Luckily dodging ice was only a limited diversion and soon clear waters opened up with only the occasional majestic berg bobbing on a horizon that was now clear and crisp. Passing the band of ice seemed to be like crossing a barrier into the true arctic – suddenly the temperature plummeted below zero, there was ice on the rigging and when the sails clapped in a gust of wind they sendt plates of ice crashing to the deck. We had also passed into whale territory – soon after the sea-ice slipped behind in our wake we were seeing the occasional blow of a whale on the horizon and soon we had the tails of humpback whales gracefully tipping up beside the boat as the beasts slipped into the depths. We encountered several; groups of humpbacks, some of which circled the boat very closely to cast a curious eye at us, as we in turn ran euphorically backwards and forward watching these beautiful animals.

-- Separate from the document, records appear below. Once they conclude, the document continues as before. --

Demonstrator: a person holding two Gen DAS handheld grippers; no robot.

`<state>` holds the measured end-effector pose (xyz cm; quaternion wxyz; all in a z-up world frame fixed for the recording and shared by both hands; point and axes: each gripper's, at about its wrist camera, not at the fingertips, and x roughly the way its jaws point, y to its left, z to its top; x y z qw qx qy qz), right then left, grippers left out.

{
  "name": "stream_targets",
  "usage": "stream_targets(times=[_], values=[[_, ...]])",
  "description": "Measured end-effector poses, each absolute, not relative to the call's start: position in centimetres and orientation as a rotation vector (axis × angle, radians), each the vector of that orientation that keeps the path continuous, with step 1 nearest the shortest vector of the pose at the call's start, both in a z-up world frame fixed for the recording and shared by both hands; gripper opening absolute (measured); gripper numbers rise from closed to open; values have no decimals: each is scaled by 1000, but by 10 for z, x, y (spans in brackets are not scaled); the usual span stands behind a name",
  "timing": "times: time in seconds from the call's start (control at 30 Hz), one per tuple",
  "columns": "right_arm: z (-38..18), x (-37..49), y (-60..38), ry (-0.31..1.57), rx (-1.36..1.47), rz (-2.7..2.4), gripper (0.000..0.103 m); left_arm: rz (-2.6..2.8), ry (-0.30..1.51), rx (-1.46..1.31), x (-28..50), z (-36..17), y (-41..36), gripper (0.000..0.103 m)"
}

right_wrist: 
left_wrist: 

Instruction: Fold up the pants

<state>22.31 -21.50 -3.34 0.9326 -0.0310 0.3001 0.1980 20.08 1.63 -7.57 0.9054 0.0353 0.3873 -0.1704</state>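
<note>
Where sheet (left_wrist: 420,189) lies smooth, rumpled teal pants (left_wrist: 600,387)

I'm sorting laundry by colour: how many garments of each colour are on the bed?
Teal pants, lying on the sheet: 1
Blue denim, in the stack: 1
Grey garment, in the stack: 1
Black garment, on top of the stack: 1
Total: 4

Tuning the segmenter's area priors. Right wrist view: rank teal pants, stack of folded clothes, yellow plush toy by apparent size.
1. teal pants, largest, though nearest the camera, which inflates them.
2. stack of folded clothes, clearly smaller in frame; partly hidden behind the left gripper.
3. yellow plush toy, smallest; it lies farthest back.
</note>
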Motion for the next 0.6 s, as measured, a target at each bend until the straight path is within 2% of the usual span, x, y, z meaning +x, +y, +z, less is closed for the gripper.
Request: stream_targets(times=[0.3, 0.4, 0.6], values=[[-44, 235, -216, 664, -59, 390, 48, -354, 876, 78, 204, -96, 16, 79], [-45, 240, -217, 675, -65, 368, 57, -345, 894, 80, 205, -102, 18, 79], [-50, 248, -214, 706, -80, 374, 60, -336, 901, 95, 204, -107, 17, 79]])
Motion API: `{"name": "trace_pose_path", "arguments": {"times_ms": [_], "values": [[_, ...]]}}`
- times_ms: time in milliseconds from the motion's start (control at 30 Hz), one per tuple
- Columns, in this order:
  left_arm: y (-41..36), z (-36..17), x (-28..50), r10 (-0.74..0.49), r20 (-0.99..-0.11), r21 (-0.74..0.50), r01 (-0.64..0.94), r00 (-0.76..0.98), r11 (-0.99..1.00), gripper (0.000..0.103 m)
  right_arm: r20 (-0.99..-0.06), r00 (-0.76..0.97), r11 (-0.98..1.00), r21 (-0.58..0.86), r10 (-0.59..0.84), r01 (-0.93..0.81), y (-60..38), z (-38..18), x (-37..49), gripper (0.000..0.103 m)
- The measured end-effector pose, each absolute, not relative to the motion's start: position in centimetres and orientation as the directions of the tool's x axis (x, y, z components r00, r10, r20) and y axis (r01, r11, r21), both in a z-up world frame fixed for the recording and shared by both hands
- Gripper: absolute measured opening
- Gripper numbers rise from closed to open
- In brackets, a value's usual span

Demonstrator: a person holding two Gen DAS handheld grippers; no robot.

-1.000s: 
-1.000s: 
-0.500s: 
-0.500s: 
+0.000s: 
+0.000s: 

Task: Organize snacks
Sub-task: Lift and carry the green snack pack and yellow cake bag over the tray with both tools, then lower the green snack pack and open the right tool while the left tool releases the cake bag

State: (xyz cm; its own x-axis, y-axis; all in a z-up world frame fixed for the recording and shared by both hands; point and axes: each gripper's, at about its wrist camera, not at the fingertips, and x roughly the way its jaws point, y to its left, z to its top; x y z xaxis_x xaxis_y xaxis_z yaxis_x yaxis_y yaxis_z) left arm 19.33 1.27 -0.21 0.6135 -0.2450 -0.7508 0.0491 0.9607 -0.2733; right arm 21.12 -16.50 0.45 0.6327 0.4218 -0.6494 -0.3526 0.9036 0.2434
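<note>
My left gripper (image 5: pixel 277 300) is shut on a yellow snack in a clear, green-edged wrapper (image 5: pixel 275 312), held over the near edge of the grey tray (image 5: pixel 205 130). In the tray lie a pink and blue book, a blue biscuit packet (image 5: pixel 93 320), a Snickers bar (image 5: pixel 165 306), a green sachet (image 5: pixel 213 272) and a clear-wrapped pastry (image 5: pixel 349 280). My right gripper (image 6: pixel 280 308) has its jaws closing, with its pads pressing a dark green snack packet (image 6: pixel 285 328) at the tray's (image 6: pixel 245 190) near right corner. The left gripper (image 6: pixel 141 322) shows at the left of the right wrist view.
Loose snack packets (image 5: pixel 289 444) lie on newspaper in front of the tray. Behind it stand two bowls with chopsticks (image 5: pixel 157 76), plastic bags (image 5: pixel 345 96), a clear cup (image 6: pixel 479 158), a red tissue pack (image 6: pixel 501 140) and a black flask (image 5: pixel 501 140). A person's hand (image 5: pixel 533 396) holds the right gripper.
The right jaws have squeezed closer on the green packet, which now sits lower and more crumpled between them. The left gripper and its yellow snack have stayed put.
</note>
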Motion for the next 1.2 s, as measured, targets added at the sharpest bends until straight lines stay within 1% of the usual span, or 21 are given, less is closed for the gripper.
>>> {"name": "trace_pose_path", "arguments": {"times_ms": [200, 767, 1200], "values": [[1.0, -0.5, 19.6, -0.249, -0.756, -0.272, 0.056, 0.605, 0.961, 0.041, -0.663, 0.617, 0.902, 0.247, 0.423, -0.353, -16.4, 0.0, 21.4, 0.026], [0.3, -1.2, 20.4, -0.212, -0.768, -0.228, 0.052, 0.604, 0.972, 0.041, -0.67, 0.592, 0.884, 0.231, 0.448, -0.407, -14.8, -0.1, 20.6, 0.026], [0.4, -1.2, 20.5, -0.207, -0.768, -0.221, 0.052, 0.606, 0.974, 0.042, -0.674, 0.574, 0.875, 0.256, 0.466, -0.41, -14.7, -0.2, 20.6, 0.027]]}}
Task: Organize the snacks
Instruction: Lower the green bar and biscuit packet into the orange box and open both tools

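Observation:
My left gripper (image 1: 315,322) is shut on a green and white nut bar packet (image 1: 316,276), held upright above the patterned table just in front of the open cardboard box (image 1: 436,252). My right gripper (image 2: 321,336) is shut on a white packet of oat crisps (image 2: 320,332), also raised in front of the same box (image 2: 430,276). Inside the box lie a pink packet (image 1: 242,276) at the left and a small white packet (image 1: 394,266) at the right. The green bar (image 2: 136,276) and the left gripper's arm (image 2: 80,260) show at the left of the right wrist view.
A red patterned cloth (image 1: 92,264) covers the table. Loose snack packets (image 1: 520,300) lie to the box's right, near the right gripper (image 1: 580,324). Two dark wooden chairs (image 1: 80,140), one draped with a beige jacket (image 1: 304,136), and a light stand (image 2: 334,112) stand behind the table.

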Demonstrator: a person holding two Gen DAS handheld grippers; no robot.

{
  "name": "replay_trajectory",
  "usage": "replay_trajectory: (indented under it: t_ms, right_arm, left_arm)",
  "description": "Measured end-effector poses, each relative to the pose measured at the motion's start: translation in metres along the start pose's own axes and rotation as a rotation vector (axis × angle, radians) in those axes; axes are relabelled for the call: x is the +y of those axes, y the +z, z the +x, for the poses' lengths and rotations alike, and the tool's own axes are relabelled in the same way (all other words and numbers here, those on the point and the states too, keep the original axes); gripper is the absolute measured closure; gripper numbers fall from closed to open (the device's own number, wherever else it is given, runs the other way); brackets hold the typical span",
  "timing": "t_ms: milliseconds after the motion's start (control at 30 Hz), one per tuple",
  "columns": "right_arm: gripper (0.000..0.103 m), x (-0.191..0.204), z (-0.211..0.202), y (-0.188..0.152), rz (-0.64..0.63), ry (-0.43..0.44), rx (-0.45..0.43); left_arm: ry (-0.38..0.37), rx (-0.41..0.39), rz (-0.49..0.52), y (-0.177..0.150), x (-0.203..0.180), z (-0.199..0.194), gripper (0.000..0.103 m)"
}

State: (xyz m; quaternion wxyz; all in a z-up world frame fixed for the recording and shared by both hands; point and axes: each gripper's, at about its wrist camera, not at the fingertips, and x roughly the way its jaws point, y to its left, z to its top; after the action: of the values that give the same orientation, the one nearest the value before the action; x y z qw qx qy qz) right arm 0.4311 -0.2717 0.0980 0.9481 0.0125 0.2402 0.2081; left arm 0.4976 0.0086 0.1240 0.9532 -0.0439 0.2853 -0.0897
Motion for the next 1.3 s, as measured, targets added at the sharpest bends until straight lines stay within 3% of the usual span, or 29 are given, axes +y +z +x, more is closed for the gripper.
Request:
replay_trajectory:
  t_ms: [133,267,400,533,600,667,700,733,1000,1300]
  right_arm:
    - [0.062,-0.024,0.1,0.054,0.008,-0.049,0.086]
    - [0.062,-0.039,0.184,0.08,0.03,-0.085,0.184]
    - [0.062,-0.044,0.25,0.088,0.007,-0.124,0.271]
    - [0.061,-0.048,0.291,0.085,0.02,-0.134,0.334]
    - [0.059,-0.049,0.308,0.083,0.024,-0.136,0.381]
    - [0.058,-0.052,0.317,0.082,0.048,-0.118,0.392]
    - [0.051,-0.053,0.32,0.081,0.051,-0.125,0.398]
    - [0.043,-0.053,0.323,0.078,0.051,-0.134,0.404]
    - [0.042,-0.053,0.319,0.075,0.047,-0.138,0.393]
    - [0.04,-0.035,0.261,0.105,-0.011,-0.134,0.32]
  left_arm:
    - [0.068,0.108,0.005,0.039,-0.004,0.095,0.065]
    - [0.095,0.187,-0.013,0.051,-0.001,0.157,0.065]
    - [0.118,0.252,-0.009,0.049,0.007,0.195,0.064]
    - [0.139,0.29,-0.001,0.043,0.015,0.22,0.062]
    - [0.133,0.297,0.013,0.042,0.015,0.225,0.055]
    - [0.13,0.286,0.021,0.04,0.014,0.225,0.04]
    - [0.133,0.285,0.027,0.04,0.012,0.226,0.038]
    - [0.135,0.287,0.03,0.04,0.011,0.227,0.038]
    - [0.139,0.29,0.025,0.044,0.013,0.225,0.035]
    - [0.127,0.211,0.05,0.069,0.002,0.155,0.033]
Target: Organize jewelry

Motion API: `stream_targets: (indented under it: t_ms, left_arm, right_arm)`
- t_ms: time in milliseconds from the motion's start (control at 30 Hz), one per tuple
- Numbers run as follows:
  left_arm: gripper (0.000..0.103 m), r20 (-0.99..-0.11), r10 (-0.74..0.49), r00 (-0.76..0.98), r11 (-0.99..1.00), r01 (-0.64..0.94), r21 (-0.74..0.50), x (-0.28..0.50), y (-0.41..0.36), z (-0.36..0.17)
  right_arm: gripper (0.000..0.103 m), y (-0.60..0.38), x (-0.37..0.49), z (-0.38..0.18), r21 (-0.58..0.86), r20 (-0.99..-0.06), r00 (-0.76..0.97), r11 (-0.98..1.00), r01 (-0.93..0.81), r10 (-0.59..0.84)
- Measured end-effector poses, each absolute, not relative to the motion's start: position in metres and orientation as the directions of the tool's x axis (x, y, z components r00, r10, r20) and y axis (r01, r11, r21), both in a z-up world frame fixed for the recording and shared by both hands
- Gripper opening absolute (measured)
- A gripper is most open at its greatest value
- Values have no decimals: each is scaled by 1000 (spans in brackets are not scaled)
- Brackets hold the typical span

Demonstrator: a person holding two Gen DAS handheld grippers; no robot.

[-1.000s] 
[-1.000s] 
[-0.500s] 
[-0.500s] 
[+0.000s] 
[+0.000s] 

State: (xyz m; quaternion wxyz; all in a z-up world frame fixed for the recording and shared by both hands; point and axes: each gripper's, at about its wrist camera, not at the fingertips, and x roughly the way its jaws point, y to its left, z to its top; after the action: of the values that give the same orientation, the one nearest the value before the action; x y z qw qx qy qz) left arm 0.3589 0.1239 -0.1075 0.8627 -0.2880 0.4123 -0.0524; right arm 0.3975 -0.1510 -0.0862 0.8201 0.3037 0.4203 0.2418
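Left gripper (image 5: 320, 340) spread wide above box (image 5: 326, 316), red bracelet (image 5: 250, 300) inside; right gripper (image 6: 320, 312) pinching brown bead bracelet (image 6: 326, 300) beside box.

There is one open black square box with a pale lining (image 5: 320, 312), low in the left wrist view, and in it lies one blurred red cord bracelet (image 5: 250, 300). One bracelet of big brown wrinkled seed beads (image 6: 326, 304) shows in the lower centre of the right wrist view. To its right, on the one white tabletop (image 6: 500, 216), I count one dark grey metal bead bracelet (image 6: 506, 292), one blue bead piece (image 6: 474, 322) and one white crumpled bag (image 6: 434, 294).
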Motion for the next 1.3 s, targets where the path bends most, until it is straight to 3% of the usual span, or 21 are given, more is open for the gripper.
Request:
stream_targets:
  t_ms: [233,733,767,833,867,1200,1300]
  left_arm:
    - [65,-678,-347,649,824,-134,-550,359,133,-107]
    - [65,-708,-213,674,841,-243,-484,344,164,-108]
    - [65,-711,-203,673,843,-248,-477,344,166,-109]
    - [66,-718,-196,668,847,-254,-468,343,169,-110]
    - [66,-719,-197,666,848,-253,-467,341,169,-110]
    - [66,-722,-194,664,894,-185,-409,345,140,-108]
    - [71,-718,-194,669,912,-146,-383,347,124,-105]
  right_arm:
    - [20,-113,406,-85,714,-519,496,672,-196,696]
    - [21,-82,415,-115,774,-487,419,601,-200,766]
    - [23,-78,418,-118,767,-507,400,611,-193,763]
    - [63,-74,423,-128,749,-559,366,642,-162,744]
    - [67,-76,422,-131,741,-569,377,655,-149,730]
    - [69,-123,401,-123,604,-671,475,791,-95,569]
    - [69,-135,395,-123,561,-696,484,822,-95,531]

Regardless of the spectacular end to the passage these weary sailors were looking forward to a rest, and the sight of the settlement of Ittoqqortoormiit (more pronounceabely known as Scoresbysund) was a welcome relief. Against the forbidding backdrop of bare rock and a distant ice cap, this small settlement is a small island of humanity in a rugged, icy land. However, it is also a community like nothing else we have encountered. Here subsistence hunting is the general rule – with only 2 supply ships bringing fresh provisions each year the local people rely very much upon harvesting seal, muskox, ducks and polar bear to provide the nutrition they need. Hanging up beside the drying clothes in front of the houses it is a common sight to see the shaggy pelt of an musk ox, or the white hide of a bear sending its rank odour into the breeze.

After a short period of awkward glances and shy hellos the people here have provided a warm welcome to us – in fact we can barely walk down the street without being accosted by children attacking us with imaginary guns or other inventive games of “tourist baiting”. It is another world here, but it a world that offers serenity and a pace of life that allows the community to develop its own unique identity. Here people count the seasons not the hours and there is no rushing. In fact it will be a hard place to leave.